Years later and unrepentant, I embarked on a new fishing expedition, this time in pursuit of the human universal of laughter — what it is, when we do it, and what it means. In the spirit of my embryonic research, I wanted the expert to define my agenda—a laughing person. Explorations about research funding with administrators at a federal agency were unpromising. One linguist patiently explained that my project "had no obvious implications for any of the major theoretical issues in linguistics."  Another, a speech scientist, noted that "laughter isn't speech, and therefore had no relevance to my agency's mission." 

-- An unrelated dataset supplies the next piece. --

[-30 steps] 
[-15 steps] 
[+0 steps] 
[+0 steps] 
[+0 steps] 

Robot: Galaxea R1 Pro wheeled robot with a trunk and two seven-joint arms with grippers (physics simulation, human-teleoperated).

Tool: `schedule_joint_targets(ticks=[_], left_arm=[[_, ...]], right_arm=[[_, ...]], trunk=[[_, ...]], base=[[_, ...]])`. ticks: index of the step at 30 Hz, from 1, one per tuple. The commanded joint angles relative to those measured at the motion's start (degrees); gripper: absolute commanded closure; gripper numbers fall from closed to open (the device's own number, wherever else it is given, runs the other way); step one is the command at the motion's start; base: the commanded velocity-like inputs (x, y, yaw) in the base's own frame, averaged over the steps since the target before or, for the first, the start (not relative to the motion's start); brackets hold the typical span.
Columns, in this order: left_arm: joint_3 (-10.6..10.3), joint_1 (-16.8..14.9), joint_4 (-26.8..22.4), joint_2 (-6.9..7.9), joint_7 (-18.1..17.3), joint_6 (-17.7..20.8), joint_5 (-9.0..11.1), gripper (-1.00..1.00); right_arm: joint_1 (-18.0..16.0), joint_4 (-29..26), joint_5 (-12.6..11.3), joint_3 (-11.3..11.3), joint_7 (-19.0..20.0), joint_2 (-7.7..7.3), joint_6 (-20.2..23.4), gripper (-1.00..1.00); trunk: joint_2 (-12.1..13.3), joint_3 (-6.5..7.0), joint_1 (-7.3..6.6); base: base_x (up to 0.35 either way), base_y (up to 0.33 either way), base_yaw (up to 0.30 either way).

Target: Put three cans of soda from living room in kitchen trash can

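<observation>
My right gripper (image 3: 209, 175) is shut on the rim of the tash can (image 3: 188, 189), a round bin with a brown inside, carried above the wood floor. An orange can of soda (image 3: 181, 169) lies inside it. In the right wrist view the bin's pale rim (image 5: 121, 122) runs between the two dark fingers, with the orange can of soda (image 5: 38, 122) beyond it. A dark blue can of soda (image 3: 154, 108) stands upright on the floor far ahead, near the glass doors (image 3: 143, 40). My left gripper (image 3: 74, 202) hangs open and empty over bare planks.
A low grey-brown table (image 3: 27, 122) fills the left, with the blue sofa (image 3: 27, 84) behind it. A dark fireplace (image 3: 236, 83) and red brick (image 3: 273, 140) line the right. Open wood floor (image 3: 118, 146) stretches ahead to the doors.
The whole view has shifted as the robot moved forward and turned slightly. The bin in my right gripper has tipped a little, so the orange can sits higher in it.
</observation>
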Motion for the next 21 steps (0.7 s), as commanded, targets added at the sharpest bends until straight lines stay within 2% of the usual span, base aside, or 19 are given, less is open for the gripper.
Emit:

Ultimately, this atheoretical and largely descriptive work provided many surprises and counterintuitive findings. For example, laughter, like crying, is not consciously controlled, contrary to literature suggesting that we speak ha-ha as we would choose a word in speech. Most laughter is not a response to humor. Laughter and speech are controlled by different brain mechanisms, with speech dominating laughter. Contagious laughter is the product of neurologically programmed social behavior. Contrasts between chimpanzee and human laughter reveal why chimpanzees can't talk (inadequate breath control), and the evolutionary event necessary for the selection for human speech (bipedality).

Whether embryonic behavior or laughter, fishing expeditions guided me down the appropriate empirical path, provided unanticipated insights, and prevented flights of theoretical fancy. Contrary to lifelong advice, when planning a new research project, I always start by going fishing.